Step by step guide - easybuilders/easybuild GitHub Wiki


This step-by-step guide will guide you through putting together a self-contained compiler toolchain, and using that toolchain to build a software package. It is assumed you have already configured EasyBuild.

Note, this guide is here to try to inform you about what is going on behind the scenes in EasyBuild, if you want to get started quickly, take an easyconfig from https://github.com/hpcugent/easybuild/wiki/List-of-supported-software-packages and run it with eb software-version-toolchain-toolchainversion.eb --robot This will enable the robot optiand which will automatically do everything explained below.

For more information on what a compiler toolchain is and why EasyBuild uses them, see the Compiler toolchains wiki page.

In this guide, we will put together the goalf toolchain, which consists of:

  • the GNU Compiler Collection (GCC), a set of open-source C/C++/Fortran compilers named gcc, g++ and gfortran,
  • the OpenMPI library, which provides support for building MPI (Message Passing Interface) applications,
  • the ATLAS and LAPACK libraries, which provide highly tuned linear algebra routines,
  • the FFTW library, which provides fast discrete Fourier transform routines,
  • the ScaLAPACK library, which provides MPI-enabled LAPACK routines.

Note that the name we give to the toolchain is arbitrary; you might as well name it myToolkit.

The build times specified for each of the toolchain components below are estimates, based on the build times observed on an otherwise unloaded Dell E6420 laptop with a quad-core Intel Core i5 2.4GHz processor and 8GB of physical memory, running 64-bit Fedora 16 Linux with a 3.x kernel.

Note: the various .eb easyconfigs mentioned below are also available in the EasyBuild package, see the easybuild/easyconfigs subdirectory, and are also used by the quick demo.

The first step is to build the set of compilers that will be used in our toolchain.
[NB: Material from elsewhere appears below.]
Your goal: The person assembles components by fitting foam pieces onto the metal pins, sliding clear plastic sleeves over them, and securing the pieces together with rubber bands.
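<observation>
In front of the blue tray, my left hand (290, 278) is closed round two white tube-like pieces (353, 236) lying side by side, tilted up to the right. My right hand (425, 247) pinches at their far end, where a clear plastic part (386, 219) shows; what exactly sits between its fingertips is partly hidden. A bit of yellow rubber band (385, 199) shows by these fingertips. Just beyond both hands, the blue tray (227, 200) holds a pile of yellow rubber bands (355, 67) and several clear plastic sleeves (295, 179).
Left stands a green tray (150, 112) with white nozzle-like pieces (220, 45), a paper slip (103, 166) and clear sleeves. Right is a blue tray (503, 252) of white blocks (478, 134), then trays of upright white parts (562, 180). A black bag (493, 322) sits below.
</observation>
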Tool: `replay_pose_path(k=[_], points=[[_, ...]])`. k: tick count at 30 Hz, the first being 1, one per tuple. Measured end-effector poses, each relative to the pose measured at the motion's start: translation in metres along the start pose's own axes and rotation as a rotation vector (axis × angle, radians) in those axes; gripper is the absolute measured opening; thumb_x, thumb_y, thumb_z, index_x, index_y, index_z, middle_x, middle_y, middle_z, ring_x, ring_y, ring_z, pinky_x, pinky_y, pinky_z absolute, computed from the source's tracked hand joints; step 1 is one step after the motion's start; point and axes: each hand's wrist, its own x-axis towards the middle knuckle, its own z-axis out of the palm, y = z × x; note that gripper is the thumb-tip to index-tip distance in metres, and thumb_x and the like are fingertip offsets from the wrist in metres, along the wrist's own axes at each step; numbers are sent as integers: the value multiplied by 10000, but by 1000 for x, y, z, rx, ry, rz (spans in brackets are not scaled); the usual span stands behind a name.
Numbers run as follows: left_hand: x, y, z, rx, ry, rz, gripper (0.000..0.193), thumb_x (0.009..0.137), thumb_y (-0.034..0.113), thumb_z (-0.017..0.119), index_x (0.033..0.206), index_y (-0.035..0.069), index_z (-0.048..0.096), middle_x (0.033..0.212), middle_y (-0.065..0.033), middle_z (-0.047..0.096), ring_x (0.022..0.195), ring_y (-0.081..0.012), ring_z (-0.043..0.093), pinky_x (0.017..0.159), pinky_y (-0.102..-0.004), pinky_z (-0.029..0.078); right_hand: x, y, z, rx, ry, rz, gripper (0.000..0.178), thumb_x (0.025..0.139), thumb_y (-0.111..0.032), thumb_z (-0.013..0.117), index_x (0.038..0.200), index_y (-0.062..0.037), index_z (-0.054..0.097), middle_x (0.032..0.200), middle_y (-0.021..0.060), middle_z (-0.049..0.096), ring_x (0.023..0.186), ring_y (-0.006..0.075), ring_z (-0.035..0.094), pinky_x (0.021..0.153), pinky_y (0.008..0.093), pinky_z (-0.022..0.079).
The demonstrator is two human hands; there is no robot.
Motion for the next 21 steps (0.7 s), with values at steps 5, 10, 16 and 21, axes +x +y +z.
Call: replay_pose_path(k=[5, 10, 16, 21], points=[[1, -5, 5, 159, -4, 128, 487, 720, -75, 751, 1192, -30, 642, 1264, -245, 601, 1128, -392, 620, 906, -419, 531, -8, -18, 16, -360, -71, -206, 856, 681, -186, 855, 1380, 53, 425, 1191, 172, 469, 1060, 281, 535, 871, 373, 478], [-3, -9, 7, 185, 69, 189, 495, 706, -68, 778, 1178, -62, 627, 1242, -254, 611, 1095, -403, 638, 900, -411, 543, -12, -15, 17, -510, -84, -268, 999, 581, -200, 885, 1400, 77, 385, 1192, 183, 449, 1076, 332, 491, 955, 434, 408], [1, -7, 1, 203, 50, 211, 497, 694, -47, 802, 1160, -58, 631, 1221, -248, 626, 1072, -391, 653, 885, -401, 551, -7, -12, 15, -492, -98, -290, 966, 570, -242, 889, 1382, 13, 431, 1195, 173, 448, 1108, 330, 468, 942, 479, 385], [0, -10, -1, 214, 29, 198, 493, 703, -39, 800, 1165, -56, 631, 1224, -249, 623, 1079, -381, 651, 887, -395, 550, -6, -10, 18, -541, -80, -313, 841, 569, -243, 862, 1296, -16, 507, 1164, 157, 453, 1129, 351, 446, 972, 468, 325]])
They are used further on for building the libraries that make up our toolchain and for building the software packages we wish to deploy on our system.

We aim to make this entire process as self-contained as possible, by reducing the dependencies on existing (external) system libraries. This is important for compilers that already are part of a toolchain, as they most often rely on the presence of certain tools in the system.

GCC supports a so-called bootstrap build, in which the compiler is built in 3 stages: once using the system compiler, once with the compiler obtained from stage 1, and finally using the compiler from stage 2.

This bootstrap build procedure is implemented by the GCC easyblock that comes with EasyBuild, so you do not need to worry about it.

Simply provide EasyBuild with an easyconfig that describes which GCC version you wish to build, and you will obtain a self-contained GCC build.

Step 1.1 Create easyconfig for GCC

Create an easyconfig file GCC-4.7.2.eb with the following contents:

name = "GCC"
version = '4.7.2'

homepage = 'http://gcc.gnu.org/'
description = "The GNU Compiler Collection includes front ends for C, C++, Objective-C, Fortran,
               Java, and Ada, as well as libraries for these languages (libstdc++, libgcj,...)."

toolchain = {'name':'dummy', 'version': 'dummy'}

sources = ['%s-%s.tar.gz' % (name.lower(), version),
           'gmp-5.0.4.tar.bz2',
           'mpfr-3.0.1.tar.gz',
           'mpc-0.9.tar.gz',
          ]
source_urls = ['http://ftpmirror.gnu.org/%(name)s/%(name)s-%(version)s' %
                {'name': name.lower(), 'version': version}, # GCC auto-resolving HTTP mirror
              'http://ftpmirror.gnu.org/gmp', # idem for GMP
              'http://ftpmirror.gnu.org/mpfr', # idem for MPFR
              'http://www.multiprecision.org/mpc/download', # MPC official
             ]
languages = ['c','c++','fortran','lto']

moduleclass = 'compiler'

# building GCC sometimes fails if make parallelism is too high, so we limit it
maxparallel = 4

Most of entries in the easyconfig should be clear (if not, see Easyconfig files).

Some remarks:

  • The dummy toolchain specifies that we use the system compiler to kickstart the GCC bootstrap build. However, after completing the build procedure, the resulting GCC will be self-contained because it did not use the system compiler in the final build stage.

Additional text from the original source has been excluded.